- Born: Elizabeth Ann Chapowicki July 17, 1934 Worcester, Massachusetts
- Died: December 27, 2020 (aged 86) Arlington, Virginia
- Resting place: Arlington National Cemetery
- Education: Boston College (BSN)
- Occupation: Navy Nurse
- Spouse: Edward Shedlick
- Children: 3

= Elizabeth Shedlick =

Navy nurse

Elizabeth Ann Shedlick (née Chapowicki; July 17, 1934 - December 27, 2020) was a lieutenant commander in the United States Navy who served in the White House as a chief executive nurse to President John F. Kennedy and President Lyndon B. Johnson.

== Personal life ==

=== Family, Childhood, and Education ===
Elizabeth Chapowicki was born July 17, 1934 in Worcester, Massachusetts to Stanley and Mary H. Chapowicki. She was the youngest daughter of 9 children. She attended Commerce High School, where she earned first honors. In 1956, she graduated from Boston College with a Bachelor's of Science in Nursing. Prior to entering the United States Navy, she attended the U.S. Navy’s Officer Candidate School.

=== Personal life ===
While working in the White House in the 1960s, Elizabeth met Edward Shedlick, a pastor of St. Martin of Tours Catholic Church in D.C. After Edward received a papal dispensation from Pope Paul VI to return to the laity, he and Elizabeth were married in a ceremony held on December 11, 1967. After they married, Elizabeth was pregnant with her first child and faced potential involuntary honorable discharge, as was the current military protocol for women. However, as Elizabeth did not want to leave her post, she received a waiver from President Johnson allowing her to continue her military service during her pregnancy. She was one of the first women in the United States military to give birth, remaining on active duty during and after pregnancy.

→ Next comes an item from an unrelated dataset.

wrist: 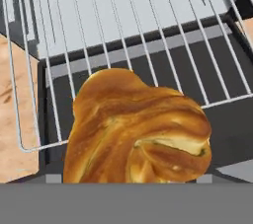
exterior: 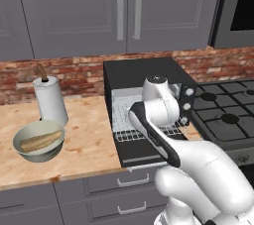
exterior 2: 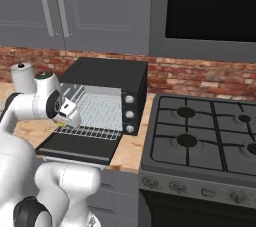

Following her retirement from the Navy in 1969, Elizabeth relocated to Montgomery County, MD. There, Elizabeth and Edward raised a family, having two more children. The couple and their three children relocated in 1979 after Edward received an appointment at the American Embassy in Paris. The family returned to their home in Maryland in 1990, and in 2001, Edward and Elizabeth moved to a home in Frederick, Maryland.

Her husband, Edward Shedlick, died of a stroke on December 16, 2004 at the age of 76. Elizabeth Shedlick died at Virginia Hospital Center, Arlington, Virginia on December 27, 2020. She had tested positive for COVID-19 ten days prior to her death. She is buried with her husband in Arlington National Cemetery.

== Career ==

=== Naval Career ===
After graduating from Boston College, Elizabeth Chapowicki attended the U.S. Navy’s Officer Candidate School and joined the Navy Nurse Corps. Elizabeth officially entered the United States Navy on June 20, 1959. She was assigned to U.S. Naval Hospital, Bethesda (now Walter Reed National Military Medical Center.)

In 1961, Elizabeth Chapowicki was vetted and selected to serve in the White House. She served as the chief executive nurse for President John F. Kennedy and President Lyndon B. Johnson. Among duties performed during her service, Lieutenant Chapowicki attended to President Kennedy regularly, including assisting in his recovery during a virus infection in 1961. An alumni publication associated with Boston College included Chapowicki's work with Kennedy among examples alumnae nurses. Following Kennedy's assassination, she retained her post in the White House. Lieutenant Chapowicki attended to President Johnson, including when he was hospitalized due to respiratory illness in January 1965 and following Johnson's gallbladder operation in October 1965.

By the end of her service in the United States Navy, she has achieved the rank of lieutenant commander. She retired on May 15, 1969. In honor of her service, she was awarded the Navy Commendation Medal and National Defense Service Medal.